Linux solves this with the breakpoint-injection-via-COW pattern. The kernel locates the page that contains the target instruction in the process's page tables, marks it copy-on-write if it was shared (which is the common case — libc, the Postgres binary itself, and most other shared text segments are mapped read-only and shared between every process running them), allocates a private copy for just this process, patches the int-3 into the private copy, and re-maps the private page in place of the shared one. The cost is two extra page faults on first attach plus the memory cost of the COW copy — a 4 KiB page per attached process per uprobe site. For a single bpftrace one-liner attached to one Postgres backend the cost is invisible. For a uprobe attached to libc's malloc across every backend in a 200-backend cluster, the cost is 800 KiB of physical memory the cluster did not have before, plus two page-fault costs per backend at attach time (roughly 50 microseconds each).
When the patched function is called, the CPU executes int 3, traps into kernel mode, the breakpoint handler runs the registered probe (your eBPF program), single-steps the saved original instruction in a controlled context, and resumes at the second instruction of the function. The whole dance takes 150–200 ns on a modern x86 part, dominated by the trap-frame save, the IRET, and the cross-mode privilege-level transition (which is more expensive in userspace because the kernel has to swap page-table contexts back to the user's CR3 before resuming). This is roughly twice the cost of a kprobe on the same hardware; the gap is the privilege transitions plus the kpti page-table swap on Meltdown-mitigated kernels.
The "across processes" part has another twist: a uprobe attached at the binary level fires in every process that maps that binary, not just one. Attaching uprobe:/lib/x86_64-linux-gnu/libc.so.6:malloc on a busy Postgres server fires the probe for every running process — postgres backends, autovacuum workers, the WAL writer, the checkpointer, every cron job, the SSH daemon, the OS package's apt if it happens to run. The probe's eBPF program will see every process's malloc, and the BPF map will fill with thousands of (pid, comm) entries instead of the dozens you expected. The fix is bpftrace -p <pid> or, for finer control, an in-program if (pid != 12345) { return; } filter that drops events from uninteresting processes. Forgetting this is a beginner mistake that costs a few seconds of confusion and a flooded ringbuf.

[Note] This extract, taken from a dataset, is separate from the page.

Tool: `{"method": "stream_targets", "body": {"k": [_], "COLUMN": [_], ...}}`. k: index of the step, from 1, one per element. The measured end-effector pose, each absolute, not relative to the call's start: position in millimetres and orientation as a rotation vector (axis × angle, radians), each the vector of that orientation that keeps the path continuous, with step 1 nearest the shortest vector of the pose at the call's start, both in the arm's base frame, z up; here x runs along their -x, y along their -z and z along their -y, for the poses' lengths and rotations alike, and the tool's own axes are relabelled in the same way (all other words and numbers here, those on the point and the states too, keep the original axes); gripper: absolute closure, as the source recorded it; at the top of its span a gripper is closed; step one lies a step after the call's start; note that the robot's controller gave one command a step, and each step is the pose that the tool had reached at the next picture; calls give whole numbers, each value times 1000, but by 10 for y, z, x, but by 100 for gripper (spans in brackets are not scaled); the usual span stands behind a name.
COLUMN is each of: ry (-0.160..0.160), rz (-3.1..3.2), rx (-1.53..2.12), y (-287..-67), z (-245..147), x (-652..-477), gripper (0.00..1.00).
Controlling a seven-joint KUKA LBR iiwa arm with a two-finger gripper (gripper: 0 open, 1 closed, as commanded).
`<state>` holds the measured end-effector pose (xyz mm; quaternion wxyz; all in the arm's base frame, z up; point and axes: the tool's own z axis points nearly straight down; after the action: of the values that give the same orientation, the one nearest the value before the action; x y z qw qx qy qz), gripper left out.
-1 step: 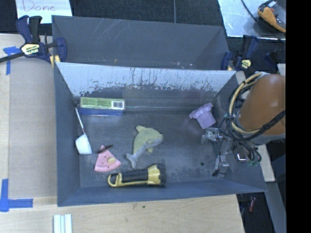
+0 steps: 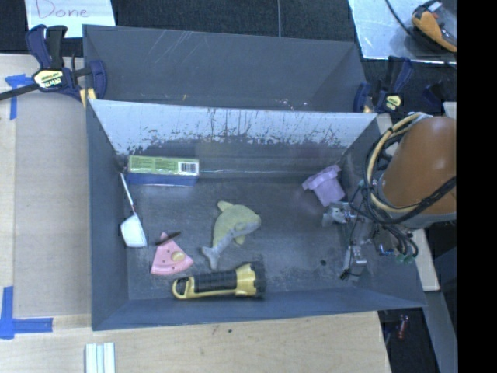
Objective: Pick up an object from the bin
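Camera view: lilac plastic piece lies up-left of pincer.

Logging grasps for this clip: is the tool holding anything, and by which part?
Nothing: the tool hangs over bare floor of the bin, apart from the lilac piece.

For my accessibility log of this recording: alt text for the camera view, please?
The gripper sits low at the right of the grey bin, near a lilac plastic piece. Further left lie a grey-green toy fish, a black-and-yellow torch, a pink wedge, a white brush and a green box.
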<state>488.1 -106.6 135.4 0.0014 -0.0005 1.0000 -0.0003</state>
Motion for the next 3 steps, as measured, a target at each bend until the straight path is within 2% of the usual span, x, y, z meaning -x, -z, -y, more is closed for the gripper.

The same is not true for USDT: USDT probes attach to a specific process's compiled-in tracepoint and are scoped naturally to "this binary", not "every process running this binary". A USDT probe attached with bpftrace -p $(pidof postgres) actually attaches to one specific PID; reattaching to a different PID gets a separate probe. This is one more reason USDT is gentler in production than uprobe: the scope is naturally narrow, and the per-process attach cost is paid once.
The inlining trap that bit kprobes also bites uprobes — aggressively. Postgres compiled with -O2 -fLTO (the default for distribution packages since 2023) inlines hot functions much more often than the source structure suggests. LWLockAcquire is a real symbol — the function is too large to inline at most call sites — but its hot fast path (LWLockAttemptLock) is inlined into every caller. A uprobe on LWLockAttemptLock attaches at the one or two non-inlined sites; the dozens of inlined sites are unobservable. The fix is the same as the kernel-side fix: attach to a parent function that has not been inlined and use it as a proxy.
Why USDT is half the cost of uprobe for the same workload: the USDT probe site in the compiled binary is a 5-byte NOP that the linker placed at a known address. Attaching a USDT probe rewrites that NOP into a JMP to the BPF dispatcher, the same way a kernel tracepoint is patched. There is no int-3 trap, no IRET, no kpti page-table swap — just a direct jump. The cost drops from 150 ns to 80 ns per fire. The catch is that USDT requires the binary to have been compiled with the tracepoints in place; you cannot retrofit USDT into a binary you did not build. uprobe is the universal escape hatch when no USDT exists, and it always costs more.
Reading the output without lying to yourself
The histogram from trace_pg_query_latency.py has the same two failure modes the kernel-tracing chapter described — probe-induced bias and short-lived process drift — plus three new ones unique to userspace tracing.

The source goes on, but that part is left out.